The Portsdown build includes the capability to view 10 kHz of spectrum from an SDRPlay RSPdx. This capability is intended to be used to view the reflections of the GB3MBA beacon from meteors. Full details here: Portsdown MeteorView.

Further information

Portsdown Hardware

Full details of all the hardware required to build a Portsdown system is listed here Portsdown hardware

Technical Index

An index of technical reference pages for the Portsdown system can be found here Portsdown Technical Index.

HDMI Repeater TX Build Instructions

The Portsdown 4 can be used with an Elgato Camlink 4K HDMI capture dongle and a LimeSDR as the basis of an all-digital repeater transmitter (see CQ-TV 277). The software setup is described here Portsdown 4 HDMI Repeater TX Card Setup.

Portsdown Evolution

There are now 4 distinct Portsdown versions:

Portsdown 4

The latest version of the Portsdown is the Portsdown 4. This uses the Raspios Buster legacy operating system on a Raspberry Pi 4 with a 7 inch screen and a LimeSDR or ADALM Pluto. Unlike the previous version changes, it does not maintain hardware compatibility with the classic (filter-modulator) Portsdown.

The Portsdown 4 can transmit and receive DVB-S, DVB-S2 and DVB-T. The transmit capabity requires a LimeSDR or Pluto SDR and the receve capability requires a MiniTiouner (DVB-S/S2) or Knucker Tuner (DVB-T).

New builders are recommended to build a Portsdown 4 which, when used with a Adalm Pluto, is integrated with the Langstone Microwave transceiver software enabling an advanced multimode narrowband and DATV transceiver covering 70 MHz to 4 GHz for under £500.

The first release of the Portsdown 4 was in late July 2020. Constructors can build their own SD Cards using the install file on GitHub BATC Portsdown 4 GitHub Page. Pre-programmed SD Cards are also available from the BATC Shop.

New developments will be fielded in the Portsdown 4 software, and may not be back-ported to the Portsdown 2020.

Portsdown 2020 Buster

The Portsdown 2020 is Raspberry Pi 3 based running the Buster legacy operating system - Portsdown 2020. This software includes support for the LimeDVB firmware on the LimeSDR Mini and also supports the use of standard firmware on the LimeSDR USB and the LimeNET Micro.

The LongMynd receive capability has been improved with the addition of a player that will display some H265 signals.
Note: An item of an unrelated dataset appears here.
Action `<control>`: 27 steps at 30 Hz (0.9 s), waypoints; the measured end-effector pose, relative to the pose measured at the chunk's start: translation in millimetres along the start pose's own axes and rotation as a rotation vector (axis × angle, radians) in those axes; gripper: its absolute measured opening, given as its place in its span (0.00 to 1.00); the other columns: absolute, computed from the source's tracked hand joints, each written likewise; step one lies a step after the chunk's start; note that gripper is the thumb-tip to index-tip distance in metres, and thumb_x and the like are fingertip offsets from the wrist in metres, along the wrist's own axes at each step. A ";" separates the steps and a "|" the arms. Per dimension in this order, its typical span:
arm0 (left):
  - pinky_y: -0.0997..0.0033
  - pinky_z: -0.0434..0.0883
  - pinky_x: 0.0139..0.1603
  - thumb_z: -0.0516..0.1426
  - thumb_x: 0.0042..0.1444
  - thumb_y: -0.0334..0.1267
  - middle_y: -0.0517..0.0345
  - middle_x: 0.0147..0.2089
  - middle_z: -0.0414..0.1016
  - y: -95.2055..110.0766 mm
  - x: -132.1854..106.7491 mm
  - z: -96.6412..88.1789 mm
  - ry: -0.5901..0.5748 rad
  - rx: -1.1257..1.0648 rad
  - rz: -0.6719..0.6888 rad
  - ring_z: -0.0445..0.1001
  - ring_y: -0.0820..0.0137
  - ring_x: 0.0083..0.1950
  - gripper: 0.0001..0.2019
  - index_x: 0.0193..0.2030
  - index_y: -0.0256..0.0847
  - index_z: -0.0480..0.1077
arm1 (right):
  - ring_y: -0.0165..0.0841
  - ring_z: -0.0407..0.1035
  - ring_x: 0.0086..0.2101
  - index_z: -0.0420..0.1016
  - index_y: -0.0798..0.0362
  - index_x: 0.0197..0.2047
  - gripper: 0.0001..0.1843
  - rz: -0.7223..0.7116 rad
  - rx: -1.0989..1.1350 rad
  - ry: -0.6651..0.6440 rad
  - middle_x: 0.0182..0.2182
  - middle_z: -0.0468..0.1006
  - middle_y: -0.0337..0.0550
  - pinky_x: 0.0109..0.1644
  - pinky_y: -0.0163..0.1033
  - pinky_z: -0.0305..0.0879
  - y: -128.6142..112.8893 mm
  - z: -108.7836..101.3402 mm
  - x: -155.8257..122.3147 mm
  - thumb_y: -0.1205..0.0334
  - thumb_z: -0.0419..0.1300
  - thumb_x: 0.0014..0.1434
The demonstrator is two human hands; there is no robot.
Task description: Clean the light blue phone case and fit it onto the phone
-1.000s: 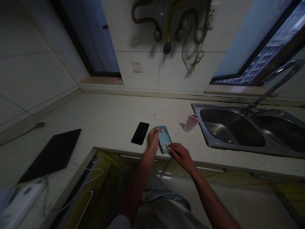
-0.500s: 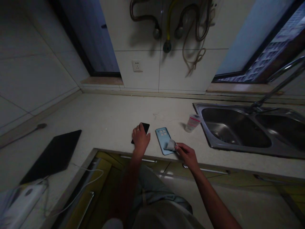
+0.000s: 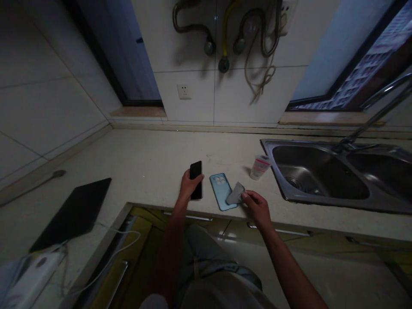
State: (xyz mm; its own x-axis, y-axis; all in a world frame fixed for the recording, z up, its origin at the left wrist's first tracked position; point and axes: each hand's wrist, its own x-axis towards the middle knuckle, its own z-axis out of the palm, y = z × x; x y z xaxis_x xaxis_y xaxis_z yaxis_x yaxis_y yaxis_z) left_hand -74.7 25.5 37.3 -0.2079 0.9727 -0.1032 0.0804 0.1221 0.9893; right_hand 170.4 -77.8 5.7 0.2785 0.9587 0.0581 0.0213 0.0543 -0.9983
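My left hand is closed around a dark smartphone, with the thumb across its front and the fingers along its left side. Between my hands a light blue phone case with camera cutouts lies on the counter. My right hand pinches a small grey cloth by its right corner. The cloth hangs over the lower right part of the case; whether the two touch I cannot tell. A clear plastic cup with a pink band stands beyond my right hand.
A double steel sink with a faucet is set in the counter on the right. On the left lie a flat black panel, a white box and a white cable. Hoses hang on the wall.
My left hand has shifted from lying over the phone to gripping its left side, and the phone now points more straight ahead. The cloth has risen slightly and spread out in my right hand.
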 end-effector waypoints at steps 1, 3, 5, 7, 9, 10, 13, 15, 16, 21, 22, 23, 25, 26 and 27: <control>0.73 0.63 0.31 0.65 0.43 0.44 0.55 0.35 0.70 1.2 -2.8 3.4 -0.084 -0.253 -0.122 0.66 0.72 0.30 0.23 0.45 0.38 0.66 | 0.34 0.70 0.33 0.80 0.57 0.37 0.23 -0.005 0.005 0.021 0.32 0.78 0.46 0.41 0.39 0.68 -3.2 0.3 3.3 0.43 0.66 0.52; 0.76 0.53 0.22 0.60 0.46 0.48 0.58 0.29 0.66 4.2 -10.1 11.6 -0.310 -0.648 -0.362 0.56 0.77 0.22 0.19 0.39 0.37 0.64 | 0.33 0.69 0.33 0.79 0.58 0.38 0.24 -0.026 0.013 0.072 0.33 0.78 0.46 0.40 0.39 0.67 -10.0 1.3 12.4 0.43 0.66 0.52; 0.75 0.54 0.21 0.55 0.50 0.50 0.52 0.31 0.68 6.2 -18.6 20.9 -0.483 -0.862 -0.482 0.59 0.75 0.22 0.18 0.38 0.35 0.65 | 0.33 0.68 0.32 0.78 0.59 0.39 0.25 -0.057 0.025 0.141 0.33 0.77 0.46 0.39 0.38 0.67 -17.7 2.9 23.8 0.43 0.65 0.53; 0.72 0.63 0.25 0.52 0.52 0.50 0.42 0.38 0.73 6.0 -26.3 30.5 -0.527 -0.960 -0.547 0.69 0.68 0.29 0.22 0.44 0.32 0.68 | 0.33 0.69 0.33 0.78 0.60 0.40 0.24 -0.121 0.031 0.202 0.34 0.77 0.46 0.40 0.38 0.67 -26.6 5.8 35.0 0.44 0.65 0.54; 0.67 0.69 0.33 0.51 0.52 0.48 0.37 0.45 0.74 4.3 -31.8 39.9 -0.552 -1.032 -0.604 0.75 0.61 0.38 0.25 0.50 0.30 0.69 | 0.34 0.71 0.36 0.78 0.59 0.42 0.22 -0.231 -0.011 0.223 0.36 0.78 0.47 0.43 0.40 0.68 -36.3 10.8 43.1 0.46 0.63 0.57; 0.64 0.71 0.36 0.51 0.51 0.47 0.36 0.47 0.74 3.7 -33.6 44.4 -0.569 -1.063 -0.620 0.76 0.58 0.42 0.26 0.51 0.29 0.69 | 0.35 0.72 0.38 0.78 0.59 0.44 0.21 -0.298 -0.057 0.212 0.39 0.79 0.48 0.45 0.41 0.69 -41.0 14.5 45.3 0.48 0.62 0.59; 0.56 0.72 0.45 0.51 0.46 0.41 0.37 0.48 0.75 5.1 -36.5 56.8 -0.527 -1.068 -0.647 0.76 0.53 0.47 0.28 0.53 0.29 0.69 | 0.38 0.72 0.50 0.77 0.57 0.50 0.17 -0.538 -0.267 0.034 0.51 0.77 0.51 0.57 0.45 0.67 -49.3 31.9 44.9 0.55 0.56 0.66; 0.53 0.72 0.50 0.51 0.49 0.41 0.38 0.47 0.75 8.5 -38.1 63.9 -0.435 -1.010 -0.690 0.76 0.53 0.49 0.25 0.53 0.30 0.69 | 0.39 0.68 0.56 0.77 0.57 0.51 0.17 -0.671 -0.449 -0.145 0.57 0.73 0.53 0.62 0.48 0.63 -47.2 47.7 40.4 0.58 0.52 0.68; 0.52 0.71 0.53 0.49 0.54 0.43 0.39 0.47 0.76 9.7 -39.2 66.8 -0.414 -0.991 -0.708 0.76 0.53 0.50 0.24 0.54 0.31 0.69 | 0.41 0.65 0.59 0.77 0.57 0.52 0.18 -0.703 -0.544 -0.236 0.59 0.70 0.54 0.64 0.50 0.62 -43.7 55.9 37.6 0.59 0.50 0.69; 0.44 0.66 0.59 0.40 0.60 0.70 0.38 0.50 0.75 -0.3 -43.0 70.0 -0.558 -1.094 -0.673 0.72 0.51 0.57 0.41 0.60 0.34 0.67 | 0.48 0.44 0.69 0.65 0.65 0.66 0.28 -0.816 -0.839 -0.483 0.66 0.57 0.61 0.70 0.60 0.47 -17.3 81.4 22.6 0.58 0.53 0.67; 0.45 0.66 0.60 0.40 0.60 0.70 0.36 0.52 0.74 -4.2 -42.4 68.0 -0.566 -1.115 -0.638 0.72 0.51 0.58 0.43 0.61 0.32 0.66 | 0.49 0.44 0.69 0.64 0.65 0.66 0.29 -0.833 -0.860 -0.483 0.67 0.56 0.61 0.70 0.60 0.47 -13.1 80.9 19.9 0.57 0.54 0.68; 0.47 0.66 0.60 0.40 0.60 0.70 0.34 0.52 0.74 -7.5 -41.3 65.5 -0.564 -1.132 -0.601 0.71 0.52 0.59 0.44 0.61 0.29 0.66 | 0.49 0.45 0.69 0.63 0.65 0.67 0.30 -0.847 -0.875 -0.480 0.67 0.56 0.61 0.70 0.60 0.48 -9.5 78.6 17.5 0.55 0.54 0.68; 0.53 0.66 0.62 0.40 0.62 0.68 0.33 0.53 0.73 -10.8 -38.3 60.3 -0.574 -1.150 -0.572 0.71 0.54 0.59 0.45 0.62 0.24 0.65 | 0.50 0.48 0.68 0.63 0.65 0.67 0.31 -0.857 -0.897 -0.471 0.67 0.56 0.62 0.69 0.60 0.50 -4.1 70.0 14.0 0.53 0.54 0.68; 0.55 0.66 0.62 0.40 0.63 0.67 0.33 0.53 0.73 -10.4 -36.9 58.2 -0.575 -1.148 -0.574 0.72 0.55 0.58 0.44 0.61 0.22 0.65 | 0.50 0.49 0.68 0.62 0.65 0.67 0.32 -0.855 -0.908 -0.464 0.67 0.55 0.62 0.69 0.60 0.51 -2.0 64.8 13.1 0.51 0.54 0.68; 0.57 0.66 0.62 0.40 0.63 0.66 0.33 0.52 0.74 -8.9 -36.0 56.8 -0.576 -1.138 -0.584 0.73 0.56 0.57 0.44 0.61 0.21 0.65 | 0.50 0.49 0.67 0.62 0.67 0.67 0.33 -0.848 -0.918 -0.455 0.67 0.54 0.63 0.69 0.59 0.51 -0.1 59.8 12.9 0.50 0.53 0.69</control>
State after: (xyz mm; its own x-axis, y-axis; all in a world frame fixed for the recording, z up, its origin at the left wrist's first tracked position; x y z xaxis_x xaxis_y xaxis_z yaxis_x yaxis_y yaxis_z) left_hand -12.5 0.7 26.4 0.5091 0.8149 -0.2769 -0.7592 0.5768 0.3016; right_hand 116.6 -48.8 6.2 -0.4832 0.7387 0.4699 0.7134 0.6434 -0.2777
It will also control an external Jetson Nano with an HDMI capture device to allow the transmission of high definition H265 signals.

This version will continue to be actively supported, but most new developments will be reserved for the Portsdown 4.

Portsdown 2019 Stretch

This was the second version, using the Raspbian Stretch Operating System - Portsdown 2019. Support for the 7 inch touchscreen was added and some WebCams could also be used as a video source. Audio capability was added for H264 encoding, and early support was provided for the LimeSDR Mini.

Later versions also supported the LongMynd receive software enabling good DATV reception using a MiniTiouner.

Again, this version is no longer supported, although it will continue to work as built.

Portsdown 2018 Classic

The original version was launched in 2017 - Portsdown 2018. It was based on the Raspbian Jessie operating system running on a Raspberry Pi 3 with a 3.5 inch touchscreen. It used the BATC-supplied Filter-Modulator board and could take video from the Raspberry Pi Camera or the EasyCap. It would transmit DVB-S MPEG-2 with audio, or H264 without audio.

This version is no longer supported, although it will continue to work as built.